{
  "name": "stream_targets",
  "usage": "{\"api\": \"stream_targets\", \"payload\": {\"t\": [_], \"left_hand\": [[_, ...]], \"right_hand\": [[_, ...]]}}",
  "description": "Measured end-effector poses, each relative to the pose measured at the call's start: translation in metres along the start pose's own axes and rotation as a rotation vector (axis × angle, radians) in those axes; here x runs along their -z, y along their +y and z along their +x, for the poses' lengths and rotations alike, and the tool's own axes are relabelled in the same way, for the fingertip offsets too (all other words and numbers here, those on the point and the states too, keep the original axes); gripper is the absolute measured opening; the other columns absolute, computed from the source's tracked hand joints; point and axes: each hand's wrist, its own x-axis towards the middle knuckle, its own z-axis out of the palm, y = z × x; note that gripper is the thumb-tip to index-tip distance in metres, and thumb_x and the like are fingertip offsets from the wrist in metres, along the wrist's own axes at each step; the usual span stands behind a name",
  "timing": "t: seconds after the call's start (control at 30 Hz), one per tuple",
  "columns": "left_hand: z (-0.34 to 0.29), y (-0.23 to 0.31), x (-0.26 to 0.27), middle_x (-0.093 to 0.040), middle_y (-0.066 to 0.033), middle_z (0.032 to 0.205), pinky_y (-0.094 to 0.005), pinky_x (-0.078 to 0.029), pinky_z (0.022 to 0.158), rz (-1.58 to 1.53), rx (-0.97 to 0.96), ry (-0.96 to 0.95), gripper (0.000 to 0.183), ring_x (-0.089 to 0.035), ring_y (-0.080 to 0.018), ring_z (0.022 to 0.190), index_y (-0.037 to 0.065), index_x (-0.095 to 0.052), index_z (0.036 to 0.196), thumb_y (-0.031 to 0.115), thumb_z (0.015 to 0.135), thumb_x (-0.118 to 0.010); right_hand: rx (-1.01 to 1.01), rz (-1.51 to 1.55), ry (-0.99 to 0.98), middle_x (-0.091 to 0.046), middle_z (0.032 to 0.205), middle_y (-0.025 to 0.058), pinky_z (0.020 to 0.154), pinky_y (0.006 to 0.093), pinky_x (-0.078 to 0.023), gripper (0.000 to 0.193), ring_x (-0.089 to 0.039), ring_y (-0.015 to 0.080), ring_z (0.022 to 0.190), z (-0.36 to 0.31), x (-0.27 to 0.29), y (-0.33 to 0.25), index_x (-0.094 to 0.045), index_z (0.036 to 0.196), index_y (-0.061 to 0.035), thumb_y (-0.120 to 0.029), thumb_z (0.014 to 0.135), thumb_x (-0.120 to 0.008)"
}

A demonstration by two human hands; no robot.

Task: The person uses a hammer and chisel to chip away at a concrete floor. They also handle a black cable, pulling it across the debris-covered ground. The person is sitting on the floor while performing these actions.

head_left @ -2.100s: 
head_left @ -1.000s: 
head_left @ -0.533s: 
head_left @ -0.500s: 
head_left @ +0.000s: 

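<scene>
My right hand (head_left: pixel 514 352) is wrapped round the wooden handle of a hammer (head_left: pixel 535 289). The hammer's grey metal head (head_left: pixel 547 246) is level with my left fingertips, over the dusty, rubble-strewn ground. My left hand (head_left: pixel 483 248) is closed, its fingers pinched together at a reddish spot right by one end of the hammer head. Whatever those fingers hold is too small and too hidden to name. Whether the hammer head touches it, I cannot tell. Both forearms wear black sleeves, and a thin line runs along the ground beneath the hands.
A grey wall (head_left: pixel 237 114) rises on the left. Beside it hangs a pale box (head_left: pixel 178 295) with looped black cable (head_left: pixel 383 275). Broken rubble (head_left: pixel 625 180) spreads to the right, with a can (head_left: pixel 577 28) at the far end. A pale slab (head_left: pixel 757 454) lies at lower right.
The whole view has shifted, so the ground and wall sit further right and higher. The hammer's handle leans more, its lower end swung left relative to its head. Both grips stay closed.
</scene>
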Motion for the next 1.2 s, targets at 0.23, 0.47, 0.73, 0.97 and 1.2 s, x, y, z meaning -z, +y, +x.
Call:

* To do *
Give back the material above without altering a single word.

* Task result *
{
  "name": "stream_targets",
  "usage": "{\"api\": \"stream_targets\", \"payload\": {\"t\": [_], \"left_hand\": [[_, ...]], \"right_hand\": [[_, ...]]}}",
  "description": "Measured end-effector poses, each relative to the pose measured at the call's start: translation in metres along the start pose's own axes and rotation as a rotation vector (axis × angle, radians) in those axes; here x runs along their -z, y along their +y and z along their +x, for the poses' lengths and rotations alike, and the tool's own axes are relabelled in the same way, for the fingertip offsets too (all other words and numbers here, those on the point and the states too, keep the original axes); gripper is the absolute measured opening; the other columns absolute, computed from the source's tracked hand joints; point and axes: each hand's wrist, its own x-axis towards the middle knuckle, its own z-axis out of the palm, y = z × x; note that gripper is the thumb-tip to index-tip distance in metres, and thumb_x and the like are fingertip offsets from the wrist in metres, along the wrist's own axes at each step; the usual span stands behind a name",
  "timing": "t: seconds after the call's start (control at 30 Hz), one per tuple",
  "columns": "left_hand: z (-0.34 to 0.29), y (-0.23 to 0.31), x (-0.26 to 0.27), middle_x (-0.093 to 0.040), middle_y (-0.066 to 0.033), middle_z (0.032 to 0.205), pinky_y (-0.094 to 0.005), pinky_x (-0.078 to 0.029), pinky_z (0.022 to 0.158), rz (-1.58 to 1.53), rx (-0.97 to 0.96), ry (-0.96 to 0.95), gripper (0.000 to 0.183), ring_x (-0.089 to 0.035), ring_y (-0.080 to 0.018), ring_z (0.022 to 0.190), index_y (-0.037 to 0.065), index_x (-0.095 to 0.052), index_z (0.036 to 0.196), thumb_y (-0.031 to 0.115), thumb_z (0.015 to 0.135), thumb_x (-0.118 to 0.010); right_hand: rx (-1.01 to 1.01), rz (-1.51 to 1.55), ry (-0.99 to 0.98), middle_x (-0.091 to 0.046), middle_z (0.032 to 0.205), middle_y (-0.025 to 0.058), pinky_z (0.020 to 0.154), pinky_y (0.006 to 0.093), pinky_x (-0.078 to 0.023), gripper (0.000 to 0.193), ring_x (-0.089 to 0.039), ring_y (-0.015 to 0.080), ring_z (0.022 to 0.190), z (-0.36 to 0.31), x (-0.27 to 0.29), y (-0.33 to 0.25), index_x (-0.094 to 0.045), index_z (0.036 to 0.196), index_y (-0.061 to 0.035), thumb_y (-0.120 to 0.029), thumb_z (0.014 to 0.135), thumb_x (-0.120 to 0.008)"
}

A demonstration by two human hands; no robot.

Task: The person uses a hammer and chisel to chip away at a concrete floor. They also handle a black cable, pulling it across the debris-covered ground. The person is sitting on the floor while performing these actions.

head_left @ -2.100s: 
head_left @ -1.000s: 
head_left @ -0.533s: 
head_left @ -0.500s: 
head_left @ +0.000s: 

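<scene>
My right hand (head_left: pixel 514 352) is wrapped round the wooden handle of a hammer (head_left: pixel 535 289). The hammer's grey metal head (head_left: pixel 547 246) is level with my left fingertips, over the dusty, rubble-strewn ground. My left hand (head_left: pixel 483 248) is closed, its fingers pinched together at a reddish spot right by one end of the hammer head. Whatever those fingers hold is too small and too hidden to name. Whether the hammer head touches it, I cannot tell. Both forearms wear black sleeves, and a thin line runs along the ground beneath the hands.
A grey wall (head_left: pixel 237 114) rises on the left. Beside it hangs a pale box (head_left: pixel 178 295) with looped black cable (head_left: pixel 383 275). Broken rubble (head_left: pixel 625 180) spreads to the right, with a can (head_left: pixel 577 28) at the far end. A pale slab (head_left: pixel 757 454) lies at lower right.
The whole view has shifted, so the ground and wall sit further right and higher. The hammer's handle leans more, its lower end swung left relative to its head. Both grips stay closed.
</scene>
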Motion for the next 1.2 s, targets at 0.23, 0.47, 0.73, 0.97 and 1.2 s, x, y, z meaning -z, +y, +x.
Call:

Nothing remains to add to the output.